Extract every line below that contains the word "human".
(PROVIDED DATA)
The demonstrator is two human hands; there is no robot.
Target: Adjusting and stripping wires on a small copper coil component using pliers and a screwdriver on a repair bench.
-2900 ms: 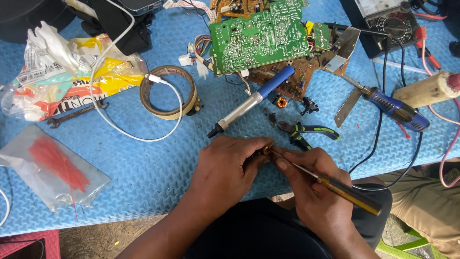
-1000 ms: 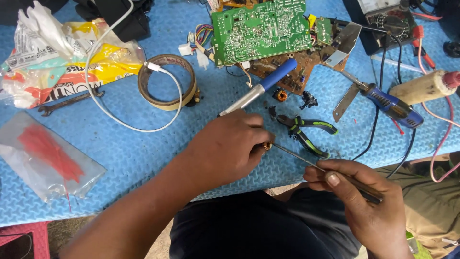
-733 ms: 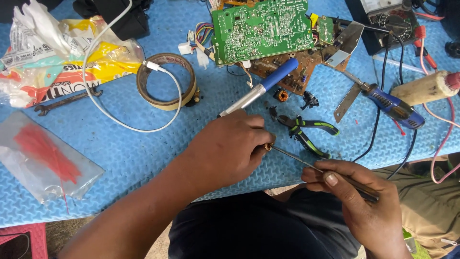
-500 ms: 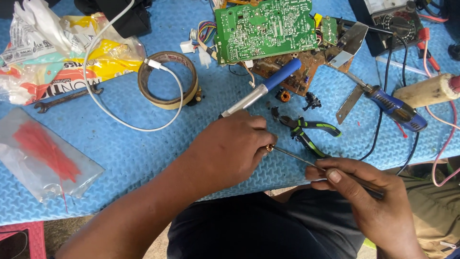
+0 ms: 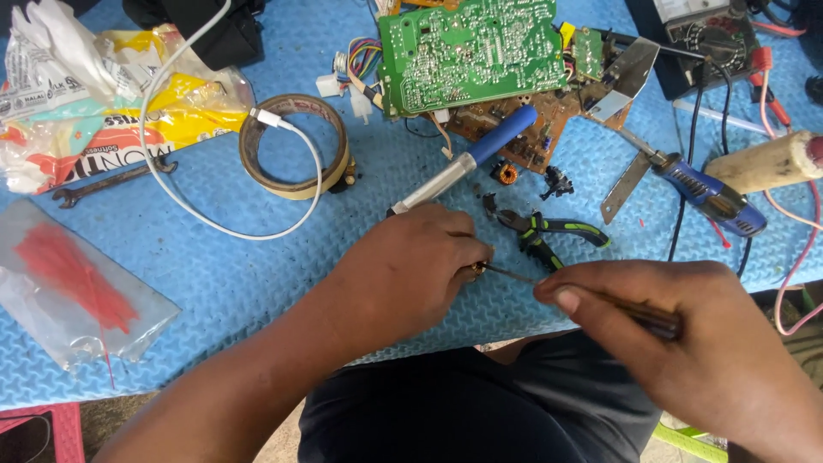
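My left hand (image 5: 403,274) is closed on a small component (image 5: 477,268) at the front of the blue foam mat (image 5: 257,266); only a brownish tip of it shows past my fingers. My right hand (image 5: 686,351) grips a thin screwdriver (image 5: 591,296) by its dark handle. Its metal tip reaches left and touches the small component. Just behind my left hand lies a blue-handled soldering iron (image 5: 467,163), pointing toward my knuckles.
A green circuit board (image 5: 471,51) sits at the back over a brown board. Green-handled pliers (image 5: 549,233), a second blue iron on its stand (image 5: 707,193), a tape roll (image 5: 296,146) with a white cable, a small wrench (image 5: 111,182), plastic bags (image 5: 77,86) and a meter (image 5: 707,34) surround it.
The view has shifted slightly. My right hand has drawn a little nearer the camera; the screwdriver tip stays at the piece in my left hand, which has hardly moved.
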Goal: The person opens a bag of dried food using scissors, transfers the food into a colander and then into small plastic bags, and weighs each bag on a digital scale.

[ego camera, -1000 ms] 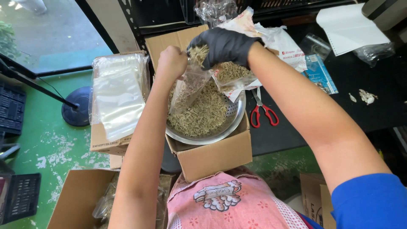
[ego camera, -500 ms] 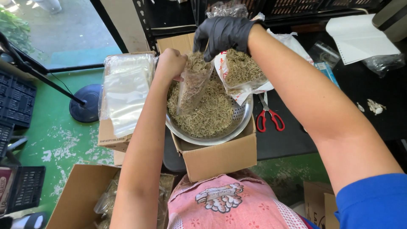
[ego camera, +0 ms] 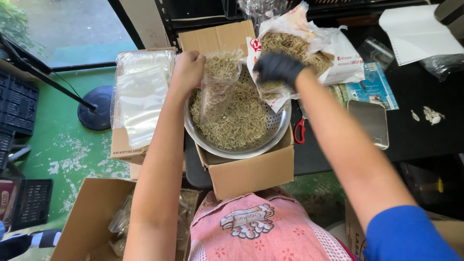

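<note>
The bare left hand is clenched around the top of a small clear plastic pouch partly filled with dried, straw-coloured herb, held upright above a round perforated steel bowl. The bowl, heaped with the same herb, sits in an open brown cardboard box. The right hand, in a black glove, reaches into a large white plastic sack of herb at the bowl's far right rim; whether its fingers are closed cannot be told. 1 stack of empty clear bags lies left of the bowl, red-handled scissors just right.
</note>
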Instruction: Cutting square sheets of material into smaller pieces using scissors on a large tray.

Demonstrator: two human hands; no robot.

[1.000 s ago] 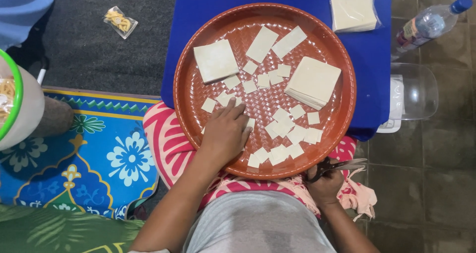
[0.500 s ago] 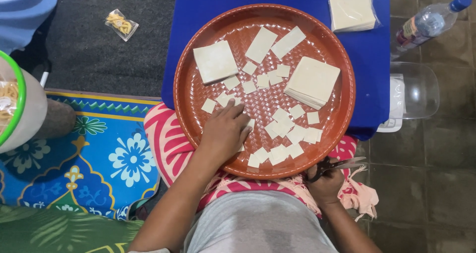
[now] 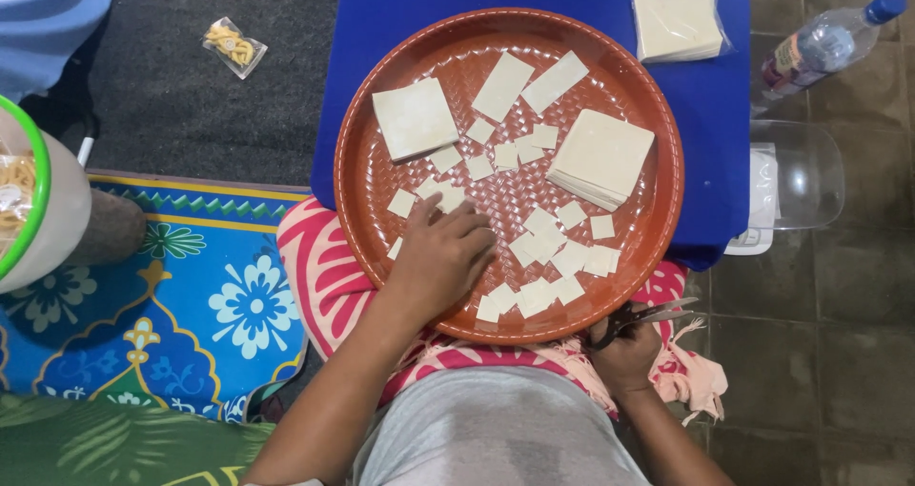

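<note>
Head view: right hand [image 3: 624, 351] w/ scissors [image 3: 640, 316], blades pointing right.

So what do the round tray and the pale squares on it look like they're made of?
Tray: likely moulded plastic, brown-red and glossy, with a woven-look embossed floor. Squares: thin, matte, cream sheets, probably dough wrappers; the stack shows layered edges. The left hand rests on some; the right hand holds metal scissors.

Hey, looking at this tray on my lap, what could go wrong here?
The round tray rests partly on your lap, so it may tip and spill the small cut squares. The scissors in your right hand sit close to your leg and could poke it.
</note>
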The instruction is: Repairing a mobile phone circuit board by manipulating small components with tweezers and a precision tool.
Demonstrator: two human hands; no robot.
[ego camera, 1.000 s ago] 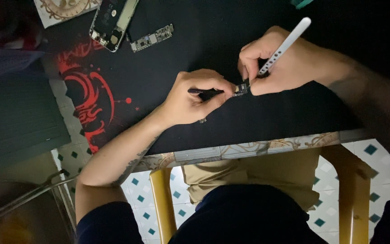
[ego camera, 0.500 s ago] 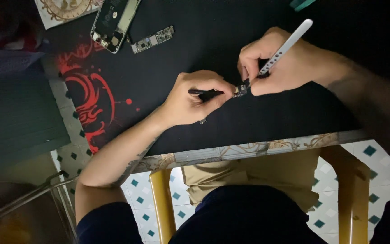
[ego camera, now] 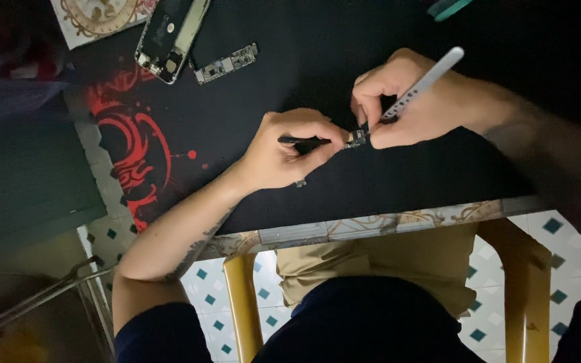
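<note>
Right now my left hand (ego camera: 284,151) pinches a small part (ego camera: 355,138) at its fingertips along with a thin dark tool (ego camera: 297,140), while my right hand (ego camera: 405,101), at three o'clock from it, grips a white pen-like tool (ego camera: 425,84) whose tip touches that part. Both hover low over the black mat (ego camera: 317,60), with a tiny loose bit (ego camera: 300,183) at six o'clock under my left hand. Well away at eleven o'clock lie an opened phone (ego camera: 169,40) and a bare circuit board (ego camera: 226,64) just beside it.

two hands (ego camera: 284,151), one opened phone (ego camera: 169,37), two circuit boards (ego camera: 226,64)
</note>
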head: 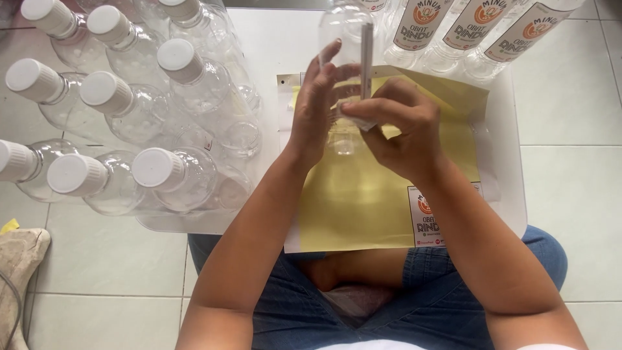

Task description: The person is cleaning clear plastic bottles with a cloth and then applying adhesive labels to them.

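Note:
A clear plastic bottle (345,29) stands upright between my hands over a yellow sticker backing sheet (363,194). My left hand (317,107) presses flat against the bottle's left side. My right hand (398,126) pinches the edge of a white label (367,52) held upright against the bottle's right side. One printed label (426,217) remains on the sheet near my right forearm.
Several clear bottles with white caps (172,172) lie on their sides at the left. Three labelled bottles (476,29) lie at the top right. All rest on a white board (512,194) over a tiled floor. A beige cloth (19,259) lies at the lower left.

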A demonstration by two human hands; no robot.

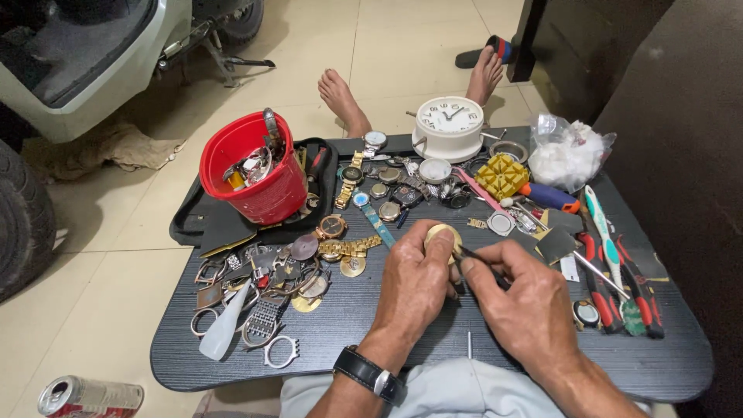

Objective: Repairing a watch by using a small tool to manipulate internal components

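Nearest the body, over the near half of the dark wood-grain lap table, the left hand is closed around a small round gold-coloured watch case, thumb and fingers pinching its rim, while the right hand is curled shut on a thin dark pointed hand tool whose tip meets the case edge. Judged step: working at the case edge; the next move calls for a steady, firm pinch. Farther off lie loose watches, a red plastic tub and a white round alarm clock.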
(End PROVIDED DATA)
SOLUTION FOR THIS PROBLEM:
The demonstrator is two human hands; there is no robot.
Demonstrator: two human hands; no robot.
Demonstrator: two human hands; no robot.
A demonstration by two human hands; no robot.

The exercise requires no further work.